The brightly dressed bellhop will greet you in the foyer and keep you teased and entertained until the receptionist has checked you off his list. And then you’ll enter the mysterious hotel through a door you’ll never have noticed before between Home Bargains and the Chinese buffet restaurant.
Expect to be confronted with reimagined stories from the Brothers Grimm in numbered rooms – 210 rooms, one for each fairy tale, and would you risk doubting the legendary tellers of tales? – dotted along long, winding corridors.
The Grimm Hotel is an exercise in control. A mixture of lighting, background music, sleight of hand, visual effects, and live performances will greet you and maybe even grab you in every new location as your group’s bell hop guides you through the treats on offer.
Maybe you’re not quite ready to sit shoulder to shoulder with strangers in a theatre auditorium? Maybe going to the theatre isn’t your thing and you want something you can park outside for free and get the weekly shopping on the way home? Maybe you were intrigued by some of Cahoots NI’s online Zoom shows and want to see the live action version?
Each cohort of guests that enters the hotel is small, and there’s plenty of space to stay in your bubble and sit away from other families who checked in at the same time. Audience members, I mean, guests will be called upon to decide where the group goes next, and maybe even to rescue a trapped character from one of the stories before being guided through to the next scene in another location.After months of theatres lying dark and stage shows either happening outside, online or not at all, it was great to enjoy the acting talents and familiar faces of Kyron Bourke, Hugh W. Brown, Holly Hannaway, Allison Harding, Sean Kearns, Caolan McBride, Lennin Nelson-McClure and Philippa O’Hara, along with the words and music from Charles Way, Paul Bosco Mc Eneaney and Garth McConaghie. And the design work by Diana Ennis and David Morgan certainly adds to the immersive experience. As does the hard work of the pixies behind the scenes who make some of the magic happen and keep the technology working.

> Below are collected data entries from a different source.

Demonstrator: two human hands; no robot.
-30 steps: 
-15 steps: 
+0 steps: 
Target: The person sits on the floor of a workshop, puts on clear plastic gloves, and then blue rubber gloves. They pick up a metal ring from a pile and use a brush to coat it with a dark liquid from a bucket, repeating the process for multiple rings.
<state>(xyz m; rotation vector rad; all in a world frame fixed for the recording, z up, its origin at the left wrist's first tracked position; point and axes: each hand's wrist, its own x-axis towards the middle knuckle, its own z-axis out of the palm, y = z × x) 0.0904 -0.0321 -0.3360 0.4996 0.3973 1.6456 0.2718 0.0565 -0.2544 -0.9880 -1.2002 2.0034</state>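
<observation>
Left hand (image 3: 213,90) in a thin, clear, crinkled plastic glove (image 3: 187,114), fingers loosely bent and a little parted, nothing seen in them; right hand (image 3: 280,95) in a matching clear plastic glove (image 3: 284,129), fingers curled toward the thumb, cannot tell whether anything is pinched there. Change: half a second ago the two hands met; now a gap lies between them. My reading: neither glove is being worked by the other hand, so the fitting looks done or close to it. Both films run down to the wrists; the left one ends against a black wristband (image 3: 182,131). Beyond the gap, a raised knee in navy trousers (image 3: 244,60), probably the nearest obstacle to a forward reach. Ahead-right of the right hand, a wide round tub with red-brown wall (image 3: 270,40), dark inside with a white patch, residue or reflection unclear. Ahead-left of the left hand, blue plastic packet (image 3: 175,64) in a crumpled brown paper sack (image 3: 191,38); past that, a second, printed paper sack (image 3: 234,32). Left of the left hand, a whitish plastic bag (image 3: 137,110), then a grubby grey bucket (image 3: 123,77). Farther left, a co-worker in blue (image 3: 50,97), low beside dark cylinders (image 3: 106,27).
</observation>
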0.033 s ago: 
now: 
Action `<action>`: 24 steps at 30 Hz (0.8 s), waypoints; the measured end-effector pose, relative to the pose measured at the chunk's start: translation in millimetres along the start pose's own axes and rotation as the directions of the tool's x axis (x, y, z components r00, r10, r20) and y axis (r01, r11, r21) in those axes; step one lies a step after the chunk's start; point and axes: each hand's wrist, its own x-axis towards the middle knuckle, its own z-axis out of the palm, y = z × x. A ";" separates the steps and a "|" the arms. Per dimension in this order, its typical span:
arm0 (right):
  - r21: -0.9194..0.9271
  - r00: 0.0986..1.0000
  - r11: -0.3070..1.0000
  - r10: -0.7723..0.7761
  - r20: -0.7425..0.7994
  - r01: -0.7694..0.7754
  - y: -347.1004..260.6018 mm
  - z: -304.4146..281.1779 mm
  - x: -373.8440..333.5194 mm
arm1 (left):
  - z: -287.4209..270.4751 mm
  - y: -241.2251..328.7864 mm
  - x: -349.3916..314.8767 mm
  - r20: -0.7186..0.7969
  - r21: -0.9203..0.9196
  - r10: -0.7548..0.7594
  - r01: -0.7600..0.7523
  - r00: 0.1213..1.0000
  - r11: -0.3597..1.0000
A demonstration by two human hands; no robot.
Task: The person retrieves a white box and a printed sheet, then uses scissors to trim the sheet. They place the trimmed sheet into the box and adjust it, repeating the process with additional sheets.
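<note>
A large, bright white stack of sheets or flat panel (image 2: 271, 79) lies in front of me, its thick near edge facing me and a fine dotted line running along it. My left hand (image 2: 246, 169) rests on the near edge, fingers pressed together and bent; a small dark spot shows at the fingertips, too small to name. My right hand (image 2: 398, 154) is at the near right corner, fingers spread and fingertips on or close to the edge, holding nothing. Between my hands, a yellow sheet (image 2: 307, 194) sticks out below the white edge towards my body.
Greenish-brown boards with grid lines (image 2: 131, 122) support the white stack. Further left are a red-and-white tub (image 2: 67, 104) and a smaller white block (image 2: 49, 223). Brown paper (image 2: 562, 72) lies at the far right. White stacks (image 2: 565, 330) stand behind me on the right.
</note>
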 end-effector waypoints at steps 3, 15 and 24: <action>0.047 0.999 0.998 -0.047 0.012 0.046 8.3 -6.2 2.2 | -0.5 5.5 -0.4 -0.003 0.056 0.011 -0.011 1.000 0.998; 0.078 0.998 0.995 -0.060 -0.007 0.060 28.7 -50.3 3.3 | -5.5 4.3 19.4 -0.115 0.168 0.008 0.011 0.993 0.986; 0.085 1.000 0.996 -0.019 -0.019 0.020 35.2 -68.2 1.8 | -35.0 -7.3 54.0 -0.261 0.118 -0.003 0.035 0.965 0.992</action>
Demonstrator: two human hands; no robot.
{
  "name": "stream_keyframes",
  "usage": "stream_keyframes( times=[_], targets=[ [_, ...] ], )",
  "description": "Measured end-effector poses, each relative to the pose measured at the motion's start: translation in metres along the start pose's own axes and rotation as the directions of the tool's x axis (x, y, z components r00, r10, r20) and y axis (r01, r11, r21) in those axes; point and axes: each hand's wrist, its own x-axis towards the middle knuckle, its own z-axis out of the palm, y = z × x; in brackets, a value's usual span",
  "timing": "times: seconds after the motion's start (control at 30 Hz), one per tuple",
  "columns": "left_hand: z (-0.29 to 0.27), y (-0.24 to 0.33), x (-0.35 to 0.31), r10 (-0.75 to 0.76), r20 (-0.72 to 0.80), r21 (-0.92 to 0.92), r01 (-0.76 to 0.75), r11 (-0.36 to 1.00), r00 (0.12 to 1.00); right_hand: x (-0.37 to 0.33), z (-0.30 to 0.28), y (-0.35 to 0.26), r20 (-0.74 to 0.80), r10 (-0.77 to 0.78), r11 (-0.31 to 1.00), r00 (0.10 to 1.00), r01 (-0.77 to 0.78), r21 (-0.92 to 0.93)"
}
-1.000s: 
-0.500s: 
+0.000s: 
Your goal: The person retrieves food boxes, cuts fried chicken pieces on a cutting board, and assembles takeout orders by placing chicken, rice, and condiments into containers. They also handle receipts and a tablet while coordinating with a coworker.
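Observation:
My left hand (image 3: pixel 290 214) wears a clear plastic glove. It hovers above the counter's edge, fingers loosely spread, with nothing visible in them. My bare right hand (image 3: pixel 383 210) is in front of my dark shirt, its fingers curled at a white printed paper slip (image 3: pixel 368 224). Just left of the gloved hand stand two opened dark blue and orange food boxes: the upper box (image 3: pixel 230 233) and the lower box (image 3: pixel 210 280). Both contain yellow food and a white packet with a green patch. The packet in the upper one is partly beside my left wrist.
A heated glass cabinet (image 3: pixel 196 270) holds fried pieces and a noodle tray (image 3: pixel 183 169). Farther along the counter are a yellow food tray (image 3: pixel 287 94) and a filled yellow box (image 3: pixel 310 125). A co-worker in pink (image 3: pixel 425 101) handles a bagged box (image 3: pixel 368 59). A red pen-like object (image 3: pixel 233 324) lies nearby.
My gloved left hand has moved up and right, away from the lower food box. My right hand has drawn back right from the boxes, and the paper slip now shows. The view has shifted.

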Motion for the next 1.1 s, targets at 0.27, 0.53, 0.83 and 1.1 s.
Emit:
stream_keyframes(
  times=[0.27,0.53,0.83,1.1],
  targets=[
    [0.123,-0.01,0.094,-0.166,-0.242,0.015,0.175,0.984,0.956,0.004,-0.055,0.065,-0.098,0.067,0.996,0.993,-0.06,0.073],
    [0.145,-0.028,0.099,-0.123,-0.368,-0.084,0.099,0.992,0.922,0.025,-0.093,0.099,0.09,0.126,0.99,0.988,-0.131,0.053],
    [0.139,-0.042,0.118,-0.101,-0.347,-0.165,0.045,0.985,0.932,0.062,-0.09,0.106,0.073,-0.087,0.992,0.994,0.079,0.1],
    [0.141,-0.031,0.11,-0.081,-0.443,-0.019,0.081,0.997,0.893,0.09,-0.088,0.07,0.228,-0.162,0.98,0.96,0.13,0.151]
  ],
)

Fans of previous Cahoots’ shows will have flashbacks to years gone by, particularly with the musical treat from a red cloaked girl who’s not so afraid of a big bad wolf crooning away at an extraordinary piano. For me – and as an adult attending alone, I’m decades older than the intended audience and you should heed much more the wowed reviews of parents who attended with children than listen to me! – while enormous effort have gone into creating the hotel environment and pulling off the spectacular illusions, and while the characterisations are very solid (Hannaway’s red elf and Kearn’s shoemaker were particular favourites), I found the actual stories more distant and less enthralling than Cahoots’ purely online University of Wonder and Imagination.The producers reckon The Grimm Hotel is suitable from children aged 8 and upwards. There are a few scary moments, but nothing reaching out and holding hands won’t overcome. Do wrap up well as the hotel’s heating system is a bit grimm, but you’ll find the welcome warm throughout your 75-minute stay inside the north Belfast venue.
The doors of The Grimm Hotel are open six days a week until 31 October with staggered entrance times up to 7pm in the evening. While the run had nearly sold out, some additional tickets and performances have been released and are now on sale.